Work request ->
Without including any pictures, write out the listing below exactly.

Dataset excerpt ->
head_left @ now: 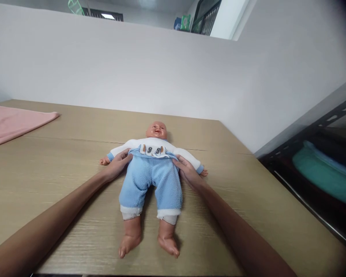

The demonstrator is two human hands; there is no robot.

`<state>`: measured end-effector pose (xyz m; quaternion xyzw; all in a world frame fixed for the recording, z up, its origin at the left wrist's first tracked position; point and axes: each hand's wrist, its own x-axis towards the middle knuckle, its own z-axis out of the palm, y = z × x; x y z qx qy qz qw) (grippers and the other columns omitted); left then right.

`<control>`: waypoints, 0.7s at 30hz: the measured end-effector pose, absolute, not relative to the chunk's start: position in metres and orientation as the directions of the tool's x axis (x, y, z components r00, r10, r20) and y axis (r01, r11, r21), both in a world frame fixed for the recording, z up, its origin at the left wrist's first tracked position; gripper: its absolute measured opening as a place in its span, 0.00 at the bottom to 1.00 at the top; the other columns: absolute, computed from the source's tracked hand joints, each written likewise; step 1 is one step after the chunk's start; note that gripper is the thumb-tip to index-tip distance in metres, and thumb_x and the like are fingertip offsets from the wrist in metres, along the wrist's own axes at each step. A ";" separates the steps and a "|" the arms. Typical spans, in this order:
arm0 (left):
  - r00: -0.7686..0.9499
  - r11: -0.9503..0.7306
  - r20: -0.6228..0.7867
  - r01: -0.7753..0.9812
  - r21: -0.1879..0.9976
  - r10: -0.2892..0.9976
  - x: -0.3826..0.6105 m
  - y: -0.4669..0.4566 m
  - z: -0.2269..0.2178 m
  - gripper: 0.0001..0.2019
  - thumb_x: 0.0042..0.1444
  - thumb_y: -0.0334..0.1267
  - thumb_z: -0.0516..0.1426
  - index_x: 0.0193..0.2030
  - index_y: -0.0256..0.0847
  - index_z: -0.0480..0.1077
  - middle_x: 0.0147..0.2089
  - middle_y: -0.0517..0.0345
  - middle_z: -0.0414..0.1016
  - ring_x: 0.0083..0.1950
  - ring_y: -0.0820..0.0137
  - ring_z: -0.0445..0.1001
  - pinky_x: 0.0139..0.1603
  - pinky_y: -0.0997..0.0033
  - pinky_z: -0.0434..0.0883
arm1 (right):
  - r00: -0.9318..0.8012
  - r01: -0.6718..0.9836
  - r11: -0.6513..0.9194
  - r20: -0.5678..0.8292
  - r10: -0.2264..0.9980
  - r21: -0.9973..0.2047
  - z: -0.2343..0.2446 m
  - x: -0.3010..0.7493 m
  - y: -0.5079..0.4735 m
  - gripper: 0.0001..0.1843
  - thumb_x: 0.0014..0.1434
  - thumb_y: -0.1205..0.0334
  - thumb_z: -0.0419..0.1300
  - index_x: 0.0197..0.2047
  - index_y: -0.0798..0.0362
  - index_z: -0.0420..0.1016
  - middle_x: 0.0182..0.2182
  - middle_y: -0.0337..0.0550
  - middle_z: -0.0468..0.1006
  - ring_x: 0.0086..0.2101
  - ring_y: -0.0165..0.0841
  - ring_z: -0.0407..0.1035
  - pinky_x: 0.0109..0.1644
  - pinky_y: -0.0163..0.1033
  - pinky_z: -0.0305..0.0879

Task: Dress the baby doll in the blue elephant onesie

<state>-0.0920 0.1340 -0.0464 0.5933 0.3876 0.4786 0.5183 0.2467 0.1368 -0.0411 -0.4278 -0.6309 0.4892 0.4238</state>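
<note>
A baby doll [158, 130] lies on its back on the wooden table [46, 165], head away from me, bare feet toward me. It wears a white top and fuzzy blue trousers [150, 181]. My left hand [118, 163] grips the trousers' waistband on the doll's left side as I see it. My right hand [187, 170] grips the waistband on the other side. Both hands have their fingers curled into the fabric at the doll's waist.
A pink cloth [11, 123] lies at the table's far left. A white wall stands behind the table. At the right edge a dark shelf unit [320, 161] holds a teal bundle [325, 173].
</note>
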 end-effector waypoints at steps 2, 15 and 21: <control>0.269 -0.208 0.182 0.072 0.976 0.946 -0.099 0.134 -0.043 0.26 0.69 0.62 0.65 0.60 0.45 0.85 0.64 0.46 0.87 0.69 0.45 0.78 0.78 0.46 0.68 | -0.336 0.230 0.216 0.131 0.933 -0.949 -0.034 0.257 0.136 0.14 0.64 0.47 0.66 0.47 0.46 0.81 0.48 0.45 0.84 0.55 0.49 0.76 0.72 0.56 0.67; 0.360 -0.079 0.118 -0.121 0.989 0.925 -0.106 0.131 -0.044 0.20 0.62 0.52 0.71 0.55 0.43 0.85 0.59 0.46 0.89 0.70 0.42 0.78 0.77 0.44 0.70 | -0.163 -0.026 0.015 0.019 0.986 -1.000 -0.047 0.241 0.121 0.24 0.66 0.33 0.61 0.47 0.43 0.84 0.45 0.52 0.90 0.61 0.56 0.79 0.68 0.57 0.76; 0.261 0.127 -0.010 -0.436 0.891 0.965 -0.073 0.116 -0.045 0.22 0.59 0.54 0.73 0.51 0.41 0.83 0.52 0.45 0.90 0.61 0.42 0.84 0.64 0.45 0.79 | -0.124 -0.131 -0.098 -0.081 0.989 -0.987 -0.059 0.230 0.116 0.27 0.63 0.27 0.63 0.38 0.42 0.84 0.34 0.54 0.90 0.52 0.61 0.84 0.60 0.66 0.80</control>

Answer section ->
head_left @ now: 

The demonstrator is two human hands; there is no robot.

`<state>`: measured end-effector pose (xyz m; quaternion xyzw; all in a world frame fixed for the recording, z up, its origin at the left wrist's first tracked position; point and axes: each hand's wrist, its own x-axis towards the middle knuckle, its own z-axis out of the palm, y = z × x; x y z qx qy qz qw) (grippers and the other columns omitted); left then right.

`<control>`: waypoints, 0.7s at 30hz: the measured end-effector pose, absolute, not relative to the chunk's start: position in metres and orientation as the directions of the tool's x axis (x, y, z components r00, r10, r20) and y axis (r01, r11, r21), both in a world frame fixed for the recording, z up, its origin at the left wrist's first tracked position; gripper: its absolute measured opening as a place in its span, 0.00 at the bottom to 1.00 at the top; the other columns: absolute, computed from the source's tracked hand joints, each written likewise; step 1 is one step after the chunk's start; note that gripper is the thumb-tip to index-tip distance in metres, and thumb_x and the like are fingertip offsets from the wrist in metres, along the wrist's own axes at each step. A ";" separates the steps and a "|" the arms. Typical spans, in this order:
arm0 (left):
  - r00: -0.7686..0.9499
  - r11: -0.9503..0.7306
  - r20: -0.6228..0.7867
  - r01: -0.7753..0.9812
  - r21: -0.1879..0.9976
  - r10: -0.2892..0.9976
  - x: -0.3826..0.6105 m
  - y: -0.4669..0.4566 m
  - z: -0.2269..0.2178 m
  - gripper: 0.0001..0.2019
  - thumb_x: 0.0042..0.1444
  - thumb_y: -0.0334..0.1267
  - thumb_z: -0.0516..0.1426
  - index_x: 0.0193..0.2030
  - index_y: -0.0256..0.0847
  - index_z: -0.0480..0.1077
  - middle_x: 0.0147..0.2089
  - middle_y: -0.0517..0.0345
  - middle_z: -0.0414..0.1016
  - ring_x: 0.0083..0.1950
  - ring_y: -0.0820..0.0137
  - ring_z: -0.0445..0.1001
  - pinky_x: 0.0139..0.1603
  - pinky_y: -0.0997..0.0033
  - pinky_z: -0.0434..0.0883
arm1 (right):
  - r00: -0.9318..0.8012
  - r01: -0.6718..0.9836
  - r11: -0.6513..0.9194
  - r20: -0.5678..0.8292
  - r10: -0.2264..0.9980
  - r21: -0.9973..0.2047
  - z: -0.2343..0.2446 m
  - x: -0.3010..0.7493 m
  - y: -0.5079..0.4735 m
  - gripper: 0.0001..0.1843
  - thumb_x: 0.0014..0.1434
  - thumb_y: -0.1205..0.0334
  - thumb_z: -0.0419..0.1300
  - index_x: 0.0197..0.2047
  - index_y: -0.0798..0.0362
  - index_z: -0.0420..0.1016
  - middle_x: 0.0182..0.2182
  - middle_y: -0.0337..0.0550
  - middle_z: -0.0468..0.1006
  - ring_x: 0.0086..0.2101
  - ring_y: -0.0165..0.0841
  - ring_z: -0.0407..0.1035
  - pinky_x: 0.0109..0.1644
  - pinky_y: -0.0163..0.1033
  - pinky_z: -0.0305..0.0879

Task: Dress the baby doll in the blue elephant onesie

<state>-0.0920 0.1340 -0.0464 0.5933 0.3876 0.4786 0.5183 0.2467 0.1368 -0.0411 -0.4278 -0.6309 0.4892 0.4238</state>
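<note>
A baby doll [158, 130] lies on its back on the wooden table [46, 165], head away from me, bare feet toward me. It wears a white top and fuzzy blue trousers [150, 181]. My left hand [118, 163] grips the trousers' waistband on the doll's left side as I see it. My right hand [187, 170] grips the waistband on the other side. Both hands have their fingers curled into the fabric at the doll's waist.
A pink cloth [11, 123] lies at the table's far left. A white wall stands behind the table. At the right edge a dark shelf unit [320, 161] holds a teal bundle [325, 173].
</note>
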 end-effector waypoints at steps 2, 15 and 21: <control>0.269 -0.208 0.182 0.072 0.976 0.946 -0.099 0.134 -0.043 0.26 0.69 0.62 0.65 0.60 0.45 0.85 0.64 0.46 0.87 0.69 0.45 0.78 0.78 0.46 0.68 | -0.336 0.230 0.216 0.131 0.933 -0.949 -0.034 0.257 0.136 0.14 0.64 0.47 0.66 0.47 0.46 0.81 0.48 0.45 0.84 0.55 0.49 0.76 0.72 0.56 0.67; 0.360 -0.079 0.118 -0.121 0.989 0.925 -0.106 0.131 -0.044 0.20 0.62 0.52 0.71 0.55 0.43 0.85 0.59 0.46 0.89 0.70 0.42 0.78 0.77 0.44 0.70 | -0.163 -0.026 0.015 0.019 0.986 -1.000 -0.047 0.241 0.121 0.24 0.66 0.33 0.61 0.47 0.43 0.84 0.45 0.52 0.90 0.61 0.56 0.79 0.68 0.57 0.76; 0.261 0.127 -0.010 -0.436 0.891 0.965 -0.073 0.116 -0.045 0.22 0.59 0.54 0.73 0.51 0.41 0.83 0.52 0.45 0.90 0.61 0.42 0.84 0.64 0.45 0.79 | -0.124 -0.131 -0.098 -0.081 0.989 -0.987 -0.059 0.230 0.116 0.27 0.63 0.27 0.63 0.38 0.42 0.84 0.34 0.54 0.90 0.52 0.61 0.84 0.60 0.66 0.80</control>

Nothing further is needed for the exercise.